PROBLEM REQUIREMENTS: Your answer must be an exact copy of the listing.

DATA BLOCK:
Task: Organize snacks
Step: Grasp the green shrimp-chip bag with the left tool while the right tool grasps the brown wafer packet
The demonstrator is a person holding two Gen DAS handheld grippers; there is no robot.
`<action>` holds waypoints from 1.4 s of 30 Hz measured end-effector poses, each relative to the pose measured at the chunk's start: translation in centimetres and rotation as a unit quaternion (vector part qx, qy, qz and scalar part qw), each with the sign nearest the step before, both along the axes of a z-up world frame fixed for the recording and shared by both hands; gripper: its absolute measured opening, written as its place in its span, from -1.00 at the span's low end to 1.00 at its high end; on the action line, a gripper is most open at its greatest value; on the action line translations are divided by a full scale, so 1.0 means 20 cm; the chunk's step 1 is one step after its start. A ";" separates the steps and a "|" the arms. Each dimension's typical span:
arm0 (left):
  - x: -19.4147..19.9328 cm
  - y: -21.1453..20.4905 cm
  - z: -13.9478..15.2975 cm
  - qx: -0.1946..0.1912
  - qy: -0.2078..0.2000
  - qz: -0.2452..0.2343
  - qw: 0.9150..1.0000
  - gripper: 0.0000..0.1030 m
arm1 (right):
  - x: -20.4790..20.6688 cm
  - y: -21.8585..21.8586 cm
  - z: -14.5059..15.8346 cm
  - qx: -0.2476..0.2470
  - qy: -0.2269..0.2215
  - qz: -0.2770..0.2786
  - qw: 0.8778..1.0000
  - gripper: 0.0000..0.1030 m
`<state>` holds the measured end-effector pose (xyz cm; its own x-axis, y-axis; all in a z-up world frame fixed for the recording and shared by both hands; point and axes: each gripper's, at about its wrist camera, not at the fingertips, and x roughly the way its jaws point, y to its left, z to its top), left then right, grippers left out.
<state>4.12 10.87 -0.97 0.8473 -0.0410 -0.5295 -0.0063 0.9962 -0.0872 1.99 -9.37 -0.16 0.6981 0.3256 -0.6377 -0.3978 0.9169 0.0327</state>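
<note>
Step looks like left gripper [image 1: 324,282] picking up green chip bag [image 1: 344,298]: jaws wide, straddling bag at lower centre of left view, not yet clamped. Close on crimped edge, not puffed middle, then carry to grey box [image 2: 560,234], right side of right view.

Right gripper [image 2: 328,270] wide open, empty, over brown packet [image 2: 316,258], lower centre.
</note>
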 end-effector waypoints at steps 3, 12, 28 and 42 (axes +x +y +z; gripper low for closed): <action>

YOUR SOLUTION:
Task: Organize snacks
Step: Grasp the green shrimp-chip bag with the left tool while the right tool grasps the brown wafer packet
The demonstrator is a person holding two Gen DAS handheld grippers; there is no robot.
`<action>` holds waypoints from 1.4 s of 30 Hz measured end-effector poses, each relative to the pose measured at the chunk's start: translation in centimetres and rotation as a unit quaternion (vector part qx, qy, qz and scalar part qw), each with the sign nearest the step before, both along the axes of a z-up world frame fixed for the recording and shared by both hands; gripper: its absolute measured opening, written as its place in its span, from -1.00 at the span's low end to 1.00 at its high end; on the action line, a gripper is most open at its greatest value; on the action line translations are divided by a full scale, so 1.0 means 20 cm; the chunk's step 1 is one step after its start. A ";" separates the steps and a "|" the arms. Each dimension's typical span:
arm0 (left):
  - x: -19.4147..19.9328 cm
  - y: -21.1453..20.4905 cm
  - z: -13.9478..15.2975 cm
  - qx: -0.1946..0.1912
  - qy: -0.2078..0.2000
  - qz: -0.2452..0.2343
  - qw: 0.9150..1.0000
  - gripper: 0.0000..0.1030 m
arm1 (right):
  - x: -20.4790..20.6688 cm
  - y: -21.8585..21.8586 cm
  - z: -14.5059..15.8346 cm
  - qx: -0.2476..0.2470
  - qy: -0.2269..0.2215
  - qz: -0.2770..0.2786
  - qw: 0.8778..1.0000
  - gripper: 0.0000..0.1030 m
`<state>` holds the measured end-effector pose (xyz cm; its own x-axis, y-axis; all in a z-up world frame fixed for the recording and shared by both hands; point and axes: each gripper's, at about its wrist camera, not at the fingertips, and x roughly the way its jaws point, y to its left, z to its top), left then right, grippers left out.
<state>4.12 10.87 -0.97 0.8473 -0.0410 -0.5295 -0.0063 0.9962 -0.0872 1.99 -9.37 -0.16 0.6981 0.3256 -0.6377 -0.3978 0.9169 0.0327</state>
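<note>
Step looks like left gripper [image 1: 324,282] picking up green chip bag [image 1: 344,298]: jaws wide, straddling bag at lower centre of left view, not yet clamped. Close on crimped edge, not puffed middle, then carry to grey box [image 2: 560,234], right side of right view.

Right gripper [image 2: 328,270] wide open, empty, over brown packet [image 2: 316,258], lower centre.
</note>
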 end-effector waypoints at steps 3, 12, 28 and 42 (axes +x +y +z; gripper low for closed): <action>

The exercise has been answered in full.